The song is in Hindi; since there are a couple of features from rural Hindi, maybe you were unable to recognise it. Your second verse is exactly what would be spoken in western UP. Gulzar is one of the finest poets of India, and he primarily writes in Hindi-Urdu. He, Javed Akhtar and Prasoon Joshi are probably the top 3 songwriters in Indian cinema.


----------



## Kahaani

Very interesting, thank you! What would be the name of this particular dialect?


----------



## Qureshpor

littlepond said:


> The song is in Hindi; since there are a couple of features from rural Hindi, maybe you were unable to recognise it. Your second verse is exactly what would be spoken in western UP. Gulzar is one of the finest poets of India, and he primarily writes in Hindi-Urdu. He, Javed Akhtar and Prasoon Joshi are probably the top 3 songwriters in Indian cinema.

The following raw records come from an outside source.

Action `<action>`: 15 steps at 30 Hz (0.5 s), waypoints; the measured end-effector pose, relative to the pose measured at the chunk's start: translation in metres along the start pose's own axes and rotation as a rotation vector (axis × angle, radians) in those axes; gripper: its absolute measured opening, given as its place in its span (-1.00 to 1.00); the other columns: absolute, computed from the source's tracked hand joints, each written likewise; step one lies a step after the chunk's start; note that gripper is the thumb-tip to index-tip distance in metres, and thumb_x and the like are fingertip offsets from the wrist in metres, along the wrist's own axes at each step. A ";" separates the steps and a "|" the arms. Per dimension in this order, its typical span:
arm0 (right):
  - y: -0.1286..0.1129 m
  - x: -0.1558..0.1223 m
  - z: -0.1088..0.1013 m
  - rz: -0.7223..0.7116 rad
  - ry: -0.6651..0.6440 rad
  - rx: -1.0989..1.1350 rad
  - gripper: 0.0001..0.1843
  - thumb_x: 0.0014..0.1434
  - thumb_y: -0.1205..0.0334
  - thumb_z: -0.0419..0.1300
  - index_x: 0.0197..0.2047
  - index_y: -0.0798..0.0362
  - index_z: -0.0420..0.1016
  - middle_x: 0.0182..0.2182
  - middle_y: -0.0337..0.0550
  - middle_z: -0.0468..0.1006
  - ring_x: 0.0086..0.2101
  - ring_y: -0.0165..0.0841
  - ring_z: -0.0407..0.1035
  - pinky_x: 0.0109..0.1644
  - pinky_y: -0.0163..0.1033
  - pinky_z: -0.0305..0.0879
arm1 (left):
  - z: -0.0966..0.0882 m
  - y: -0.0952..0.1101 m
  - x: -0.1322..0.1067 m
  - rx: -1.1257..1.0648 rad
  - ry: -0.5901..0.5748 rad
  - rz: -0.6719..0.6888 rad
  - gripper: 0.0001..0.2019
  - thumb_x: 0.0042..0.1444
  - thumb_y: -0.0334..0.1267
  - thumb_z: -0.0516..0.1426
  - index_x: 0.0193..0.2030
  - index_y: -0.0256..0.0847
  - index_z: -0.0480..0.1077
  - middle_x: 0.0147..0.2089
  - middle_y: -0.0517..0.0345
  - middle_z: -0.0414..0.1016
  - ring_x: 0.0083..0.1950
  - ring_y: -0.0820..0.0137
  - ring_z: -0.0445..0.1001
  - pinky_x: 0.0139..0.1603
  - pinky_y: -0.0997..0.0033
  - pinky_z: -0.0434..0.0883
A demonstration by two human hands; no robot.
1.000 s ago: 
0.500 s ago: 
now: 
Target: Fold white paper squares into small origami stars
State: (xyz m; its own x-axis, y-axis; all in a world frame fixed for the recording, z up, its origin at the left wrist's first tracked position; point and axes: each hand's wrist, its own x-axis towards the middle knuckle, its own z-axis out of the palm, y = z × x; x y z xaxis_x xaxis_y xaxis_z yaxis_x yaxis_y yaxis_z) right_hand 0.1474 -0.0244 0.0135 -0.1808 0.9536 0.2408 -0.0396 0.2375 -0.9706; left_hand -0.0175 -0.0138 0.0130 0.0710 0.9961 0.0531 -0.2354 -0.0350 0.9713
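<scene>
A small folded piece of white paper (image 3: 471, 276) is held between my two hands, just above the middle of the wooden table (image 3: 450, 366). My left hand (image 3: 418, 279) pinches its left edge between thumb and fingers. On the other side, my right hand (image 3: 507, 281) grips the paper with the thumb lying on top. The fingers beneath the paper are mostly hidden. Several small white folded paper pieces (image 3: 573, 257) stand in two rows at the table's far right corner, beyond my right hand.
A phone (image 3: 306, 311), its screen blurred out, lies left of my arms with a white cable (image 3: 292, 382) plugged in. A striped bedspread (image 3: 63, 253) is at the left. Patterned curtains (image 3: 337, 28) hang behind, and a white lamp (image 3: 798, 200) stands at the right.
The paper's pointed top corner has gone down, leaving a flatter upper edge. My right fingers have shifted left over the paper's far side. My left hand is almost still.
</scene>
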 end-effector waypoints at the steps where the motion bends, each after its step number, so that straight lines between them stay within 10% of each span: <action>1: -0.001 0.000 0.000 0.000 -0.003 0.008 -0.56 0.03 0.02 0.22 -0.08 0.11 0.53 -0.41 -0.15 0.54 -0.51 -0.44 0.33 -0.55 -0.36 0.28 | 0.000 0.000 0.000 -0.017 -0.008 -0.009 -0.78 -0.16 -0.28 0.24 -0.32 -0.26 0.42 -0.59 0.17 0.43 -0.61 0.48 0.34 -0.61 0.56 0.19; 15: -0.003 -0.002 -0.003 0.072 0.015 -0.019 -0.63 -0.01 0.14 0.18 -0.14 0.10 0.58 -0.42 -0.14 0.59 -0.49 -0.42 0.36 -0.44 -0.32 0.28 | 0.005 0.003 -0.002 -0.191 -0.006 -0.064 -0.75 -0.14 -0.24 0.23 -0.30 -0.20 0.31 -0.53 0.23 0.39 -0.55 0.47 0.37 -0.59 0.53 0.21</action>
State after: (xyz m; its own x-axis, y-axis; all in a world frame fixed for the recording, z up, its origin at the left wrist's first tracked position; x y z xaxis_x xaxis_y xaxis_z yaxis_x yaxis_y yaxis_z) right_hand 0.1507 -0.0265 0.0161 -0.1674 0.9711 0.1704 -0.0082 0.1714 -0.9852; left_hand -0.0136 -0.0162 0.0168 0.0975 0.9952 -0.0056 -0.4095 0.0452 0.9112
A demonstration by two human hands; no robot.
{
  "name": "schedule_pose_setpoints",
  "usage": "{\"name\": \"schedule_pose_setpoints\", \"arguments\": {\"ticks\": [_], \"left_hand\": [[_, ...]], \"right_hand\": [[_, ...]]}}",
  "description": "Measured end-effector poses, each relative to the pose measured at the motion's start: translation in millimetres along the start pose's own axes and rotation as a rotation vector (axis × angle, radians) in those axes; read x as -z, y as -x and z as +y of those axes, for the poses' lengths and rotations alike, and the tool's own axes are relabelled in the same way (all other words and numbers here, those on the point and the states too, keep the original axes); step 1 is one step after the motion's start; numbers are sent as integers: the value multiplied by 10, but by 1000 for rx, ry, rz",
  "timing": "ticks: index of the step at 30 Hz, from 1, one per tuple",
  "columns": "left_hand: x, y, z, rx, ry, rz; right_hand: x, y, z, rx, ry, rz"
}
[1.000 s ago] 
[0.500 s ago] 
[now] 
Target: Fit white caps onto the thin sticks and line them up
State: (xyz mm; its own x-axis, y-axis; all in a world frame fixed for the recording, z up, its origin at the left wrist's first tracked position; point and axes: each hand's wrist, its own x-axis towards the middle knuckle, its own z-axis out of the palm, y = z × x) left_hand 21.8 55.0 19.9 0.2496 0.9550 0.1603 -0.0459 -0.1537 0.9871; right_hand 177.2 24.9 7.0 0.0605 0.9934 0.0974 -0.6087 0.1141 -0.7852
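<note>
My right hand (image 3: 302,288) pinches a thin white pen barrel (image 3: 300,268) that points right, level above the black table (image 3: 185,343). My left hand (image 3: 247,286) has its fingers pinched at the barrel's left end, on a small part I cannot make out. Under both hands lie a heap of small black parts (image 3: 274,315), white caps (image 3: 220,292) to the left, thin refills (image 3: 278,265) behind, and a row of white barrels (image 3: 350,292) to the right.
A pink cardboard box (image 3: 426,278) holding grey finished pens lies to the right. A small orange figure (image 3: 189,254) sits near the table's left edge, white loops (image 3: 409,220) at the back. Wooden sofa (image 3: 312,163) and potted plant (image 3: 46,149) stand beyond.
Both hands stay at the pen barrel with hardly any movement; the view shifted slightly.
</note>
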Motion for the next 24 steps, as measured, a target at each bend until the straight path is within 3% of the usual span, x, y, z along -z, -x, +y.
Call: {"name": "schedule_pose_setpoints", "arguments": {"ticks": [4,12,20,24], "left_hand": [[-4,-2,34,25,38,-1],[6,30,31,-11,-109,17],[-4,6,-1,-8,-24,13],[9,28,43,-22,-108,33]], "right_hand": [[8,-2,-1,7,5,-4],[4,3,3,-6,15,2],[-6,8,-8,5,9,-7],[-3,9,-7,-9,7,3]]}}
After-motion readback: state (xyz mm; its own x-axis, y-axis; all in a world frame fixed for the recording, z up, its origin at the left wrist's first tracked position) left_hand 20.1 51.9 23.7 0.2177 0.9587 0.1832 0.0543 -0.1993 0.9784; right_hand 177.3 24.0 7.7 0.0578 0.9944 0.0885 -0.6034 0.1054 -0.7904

Could you please provide an English translation of the two couplets.
Cheers.


----------



## littlepond

Kahaani said:


> Very interesting, thank you! What would be the name of this particular dialect?



For me, it is just normal Hindi, Kahaani jii - of course not the standard Hindi that is taught. That is how we do talk in any western UP town, and this couplet will be understood by any native Hindi speaker, whether he comes from Himachal or Bihar, Rajasthan or Madhya Pradesh - which is why I call it simply normal Hindi. I don't know if it should be classified as some dialect - that would be a controversial point anyway.


----------



## Kahaani

Thank you very much for the clarification! I never would've guessed that.

I'm really curious for the meaning as well. Would you be so kind to translate it for me into either standard Hindi, so I can clearly see the differences and the way it is supposed to be written, or English?


----------



## littlepond

Kahaani jii, the only difference really between Standard Hindi and this Hindi would be of pronunciations: "gharva jaiyo, na jaiyo" would become "ghar na jaanaa, jaanaa", it would always be "saanvariyaa" (a word though that is not used much outside of Bollywood in standard Hindi - one would use "pritam" or something for "beloved"), "mori" would be "merii", and all those words like "jeheriyaa" and "najariyaa" would become "zeher" and "nazar" (many Hindi speakers _and Urdu speakers_, in small-town Uttar Pradesh, don't pronounce the "z" ever), "kiwadiyaa" (earlier on in the song) would become "kivaad", "aTariyaa" would become "aTaari" and so on. There is nothing in the vocabulary, except maybe for "morii" (which would become "merii", as I said earlier), which is different between this song's Hindi and so-called standard Hindi.

Aur ab Gope jii aur aapkii icchaon kaa samman karte hue, ek prakar kaa anuvaad; main ise angrezi mein hii kar rahaa hun kyonki hindi ka hindi mein anuvad karna mujhe thora mushkil padega 

The lines you have quoted go actually like this:

_*"Hamaarii atariya pe, aaja re sa**nwar**iyaa
Dekhaa dekhii taniik huii jaaye.."
*
*"Padosan ke gharva jaiyo, jaiyo na sabariyaa
Sautan sapoli mori kaate jeheriyaa, jeheri najariyaa..."*_

There was a mistake in the lyrics you quoted, so I've corrected it. "sapoli" here means "a little snake" (for a woman, hence 'sapoli", not "sapola").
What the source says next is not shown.